Task goal: Some entries follow. Reproduce exactly the lines starting at the one with "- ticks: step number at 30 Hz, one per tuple" and stopping after the one with "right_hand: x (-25".
▼▼▼
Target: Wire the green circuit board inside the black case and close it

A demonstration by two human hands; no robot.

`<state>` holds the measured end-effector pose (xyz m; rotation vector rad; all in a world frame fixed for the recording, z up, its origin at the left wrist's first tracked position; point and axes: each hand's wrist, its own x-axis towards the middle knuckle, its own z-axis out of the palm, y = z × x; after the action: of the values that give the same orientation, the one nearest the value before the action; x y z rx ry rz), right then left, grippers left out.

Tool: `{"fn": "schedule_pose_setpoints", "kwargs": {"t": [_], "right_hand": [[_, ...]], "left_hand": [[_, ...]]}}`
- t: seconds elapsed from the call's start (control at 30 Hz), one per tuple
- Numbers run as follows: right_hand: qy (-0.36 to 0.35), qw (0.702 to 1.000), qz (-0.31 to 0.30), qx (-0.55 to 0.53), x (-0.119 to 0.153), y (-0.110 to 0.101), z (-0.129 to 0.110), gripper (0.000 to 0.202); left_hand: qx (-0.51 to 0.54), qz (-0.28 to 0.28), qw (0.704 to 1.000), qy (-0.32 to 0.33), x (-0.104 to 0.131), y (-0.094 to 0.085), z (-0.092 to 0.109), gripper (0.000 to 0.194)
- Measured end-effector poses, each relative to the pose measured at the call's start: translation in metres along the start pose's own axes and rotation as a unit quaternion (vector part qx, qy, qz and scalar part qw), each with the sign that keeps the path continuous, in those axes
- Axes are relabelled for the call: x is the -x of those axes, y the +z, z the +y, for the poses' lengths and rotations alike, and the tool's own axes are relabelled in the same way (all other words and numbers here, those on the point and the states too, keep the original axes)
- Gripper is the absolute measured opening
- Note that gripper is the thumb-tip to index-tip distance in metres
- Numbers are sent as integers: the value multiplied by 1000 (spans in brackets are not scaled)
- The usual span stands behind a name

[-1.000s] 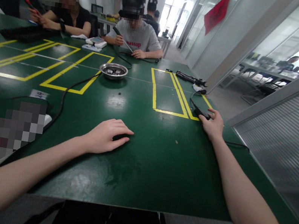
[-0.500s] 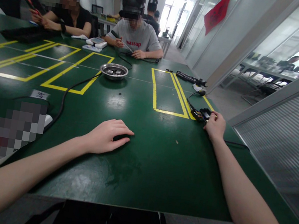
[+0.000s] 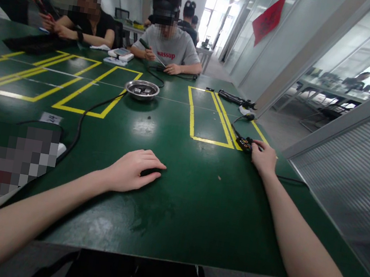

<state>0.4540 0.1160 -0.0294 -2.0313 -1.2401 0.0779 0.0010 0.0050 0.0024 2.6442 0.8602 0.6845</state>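
My left hand [image 3: 137,170] lies on the green table [image 3: 181,204] with its fingers stretched out and the thumb apart, holding nothing. At the right edge of the table, my right hand [image 3: 264,159] has its fingers closed over the right end of a small black device [image 3: 244,142]. Coloured spots show on the device's upper face. Its exact kind is too small to make out, and the hand covers part of it. A black cord with a rounded end [image 3: 249,117] lies just behind it.
A metal bowl [image 3: 142,90] holds several small shiny metal pieces. Yellow tape [image 3: 211,141] marks rectangles on the tabletop. A folded black tripod-like stand [image 3: 236,99] lies at the far right. A blurred-out object [image 3: 10,166] and a black cable [image 3: 79,125] are at left. Two people sit across.
My right hand has shifted slightly left and its fingers now cover more of the black device; the pale patch on it no longer shows. My left hand stays in place.
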Motion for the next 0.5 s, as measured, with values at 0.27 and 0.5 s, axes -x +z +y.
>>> {"fn": "schedule_pose_setpoints", "kwargs": {"t": [0.27, 0.5], "right_hand": [[-60, 998, -19, -18, 3, 0, 1, 33], [-114, 993, 26, 18, 8, 0, -3, 35]], "left_hand": [[4, 2, 1000, 0, 0, -1, 1, 24], [15, -2, 1000, 1, 1, 2, 0, 22]]}}
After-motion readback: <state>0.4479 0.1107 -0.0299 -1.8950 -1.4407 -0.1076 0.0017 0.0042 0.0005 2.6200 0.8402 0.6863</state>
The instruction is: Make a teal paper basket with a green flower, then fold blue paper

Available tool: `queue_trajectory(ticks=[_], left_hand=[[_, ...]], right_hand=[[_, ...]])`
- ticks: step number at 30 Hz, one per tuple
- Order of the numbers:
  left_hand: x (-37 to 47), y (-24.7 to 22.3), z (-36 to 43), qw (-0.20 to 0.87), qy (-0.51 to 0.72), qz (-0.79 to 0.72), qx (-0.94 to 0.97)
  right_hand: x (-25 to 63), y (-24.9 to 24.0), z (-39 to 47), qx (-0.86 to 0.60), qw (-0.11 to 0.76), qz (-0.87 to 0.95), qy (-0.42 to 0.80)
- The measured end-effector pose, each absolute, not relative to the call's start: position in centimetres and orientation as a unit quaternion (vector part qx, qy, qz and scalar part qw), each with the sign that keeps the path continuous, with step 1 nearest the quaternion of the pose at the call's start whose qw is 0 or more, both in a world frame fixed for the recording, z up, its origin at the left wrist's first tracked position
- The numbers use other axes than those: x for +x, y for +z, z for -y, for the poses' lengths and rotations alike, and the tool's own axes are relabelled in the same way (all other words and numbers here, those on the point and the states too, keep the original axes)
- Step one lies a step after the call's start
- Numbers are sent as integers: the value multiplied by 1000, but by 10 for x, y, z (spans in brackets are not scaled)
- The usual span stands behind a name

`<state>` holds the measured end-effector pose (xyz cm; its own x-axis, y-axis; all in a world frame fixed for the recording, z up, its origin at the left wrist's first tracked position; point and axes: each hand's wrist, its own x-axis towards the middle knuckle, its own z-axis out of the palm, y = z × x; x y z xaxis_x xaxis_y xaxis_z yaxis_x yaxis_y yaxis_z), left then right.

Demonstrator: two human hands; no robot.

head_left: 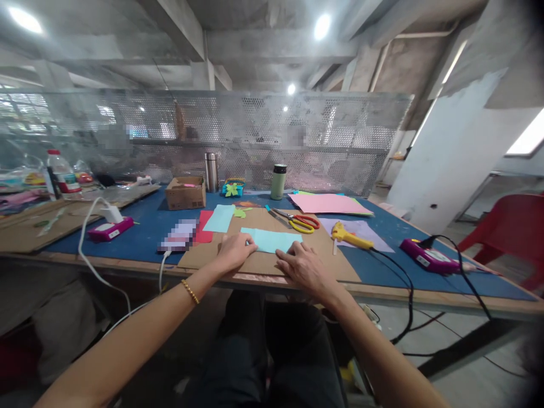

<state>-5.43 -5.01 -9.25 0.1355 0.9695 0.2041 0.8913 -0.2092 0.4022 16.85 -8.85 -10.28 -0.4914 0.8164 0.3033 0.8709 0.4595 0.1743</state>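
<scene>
A light blue paper strip (272, 240) lies on a brown cardboard sheet (259, 266) in front of me. At its left end my left hand (236, 251) has its fingers closed on the paper's edge. My right hand (302, 263) rests at the lower right edge of the strip, fingers apart and touching paper and cardboard. Just behind the strip are scissors (304, 222) with red and yellow handles. Another light blue piece (220, 218) overlaps a red paper (204, 228) to the left. A green paper cutout (242, 212) is beside it.
A yellow glue gun (352, 237) with a black cord lies on purple paper at right. Pink sheets (327, 203), a green tumbler (278, 182), a steel flask (211, 172) and a cardboard box (185, 193) stand behind. A phone (177, 236) and purple power strips (111, 229) flank the cardboard.
</scene>
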Motion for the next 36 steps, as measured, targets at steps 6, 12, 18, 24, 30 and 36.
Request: queue_trajectory(ticks=[6,12,18,24,30,36], left_hand=[[-54,-86,47,104,183,-631,747],[-51,-81,45,102,166,-626,755],[-52,-77,41,117,150,-627,756],[-55,-75,46,122,159,-630,750],[-75,-85,34,138,160,-643,736],[-84,-89,25,154,162,-632,742]], right_hand=[[167,-104,89,-512,88,840,-157],[165,-102,92,-519,84,837,-153],[167,-105,90,-511,94,839,-162],[168,-108,88,-512,97,837,-170],[167,-107,89,-511,97,839,-161],[168,-107,89,-508,98,840,-165]])
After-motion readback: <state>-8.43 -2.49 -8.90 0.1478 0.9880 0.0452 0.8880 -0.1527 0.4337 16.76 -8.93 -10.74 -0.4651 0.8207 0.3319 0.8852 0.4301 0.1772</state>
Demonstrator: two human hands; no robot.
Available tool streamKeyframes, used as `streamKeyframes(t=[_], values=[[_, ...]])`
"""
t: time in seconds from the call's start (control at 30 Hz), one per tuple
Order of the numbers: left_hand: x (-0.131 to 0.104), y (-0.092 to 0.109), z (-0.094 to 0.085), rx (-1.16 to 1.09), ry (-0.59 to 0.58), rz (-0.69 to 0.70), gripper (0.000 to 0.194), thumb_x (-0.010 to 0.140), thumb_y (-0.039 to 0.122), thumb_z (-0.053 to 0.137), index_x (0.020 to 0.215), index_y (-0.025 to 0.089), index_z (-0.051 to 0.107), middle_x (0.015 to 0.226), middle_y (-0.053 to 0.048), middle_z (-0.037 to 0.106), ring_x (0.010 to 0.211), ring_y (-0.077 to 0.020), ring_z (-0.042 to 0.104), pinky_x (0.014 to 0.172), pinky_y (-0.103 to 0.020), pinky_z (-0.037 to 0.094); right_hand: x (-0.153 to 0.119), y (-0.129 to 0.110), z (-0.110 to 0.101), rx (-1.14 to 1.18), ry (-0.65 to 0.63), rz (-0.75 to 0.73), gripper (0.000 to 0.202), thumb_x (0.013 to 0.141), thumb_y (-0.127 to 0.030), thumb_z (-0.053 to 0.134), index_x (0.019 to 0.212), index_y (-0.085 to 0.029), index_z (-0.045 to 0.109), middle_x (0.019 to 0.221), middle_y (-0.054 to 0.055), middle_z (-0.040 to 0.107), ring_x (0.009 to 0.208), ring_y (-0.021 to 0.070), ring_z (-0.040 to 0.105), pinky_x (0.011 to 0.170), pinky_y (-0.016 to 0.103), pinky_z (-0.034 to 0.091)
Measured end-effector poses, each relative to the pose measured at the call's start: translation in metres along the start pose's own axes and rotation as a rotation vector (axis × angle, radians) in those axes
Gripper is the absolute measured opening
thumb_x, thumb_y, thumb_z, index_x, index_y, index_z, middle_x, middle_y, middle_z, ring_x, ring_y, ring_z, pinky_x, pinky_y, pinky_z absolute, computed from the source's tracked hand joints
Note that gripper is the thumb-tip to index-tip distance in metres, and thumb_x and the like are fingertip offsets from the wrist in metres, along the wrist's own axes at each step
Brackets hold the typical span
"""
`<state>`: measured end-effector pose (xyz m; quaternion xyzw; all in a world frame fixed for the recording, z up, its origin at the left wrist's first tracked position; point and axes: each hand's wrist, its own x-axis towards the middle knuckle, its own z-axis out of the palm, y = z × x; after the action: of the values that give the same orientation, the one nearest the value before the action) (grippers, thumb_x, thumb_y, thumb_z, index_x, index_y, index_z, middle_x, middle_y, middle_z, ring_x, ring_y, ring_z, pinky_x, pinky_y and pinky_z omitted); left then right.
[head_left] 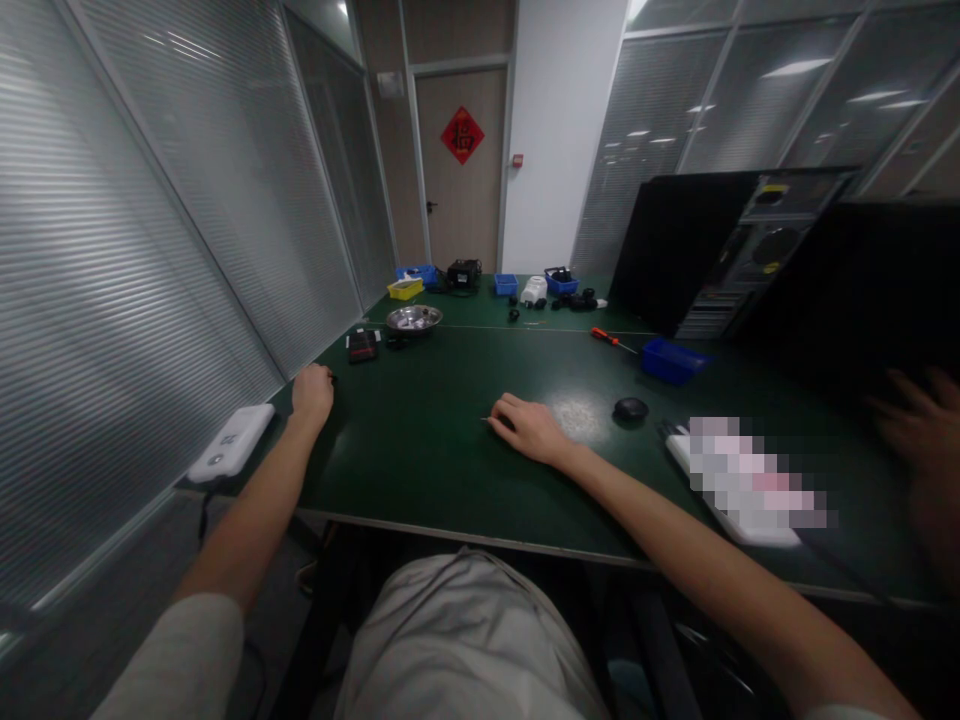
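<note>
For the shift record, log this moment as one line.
left hand: curled, small dark item beside it | right hand: curled, thin item showing | grips: unclear | farther out: screwdriver, blue tray, metal bowl

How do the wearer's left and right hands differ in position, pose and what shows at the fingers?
The left hand is by the green table's left edge; the right hand is near its middle.
The left hand points mostly away from the wearer; the right hand points leftward.
A small dark thing shows beside the left hand's fingers; a thin thing juts from the right hand's.
Both hands are bare, with fingers curled.
</note>
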<state>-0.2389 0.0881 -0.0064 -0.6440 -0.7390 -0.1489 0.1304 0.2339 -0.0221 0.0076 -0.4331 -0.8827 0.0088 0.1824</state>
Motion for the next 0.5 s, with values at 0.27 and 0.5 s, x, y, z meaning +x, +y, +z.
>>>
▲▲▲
Reply:
- ticks: step number at 30 Hz, one per tuple
- Order of the numbers:
  left_hand: x (-37 to 47), y (-24.7 to 22.3), z (-36 to 43), qw (-0.20 to 0.87), qy (-0.51 to 0.72), qz (-0.79 to 0.72), qx (-0.94 to 0.97)
  right_hand: x (-25 to 63), y (-24.9 to 24.0), z (-39 to 47), qx (-0.86 to 0.60), qw (-0.11 to 0.76), qz (-0.87 to 0.95), qy (-0.42 to 0.80)

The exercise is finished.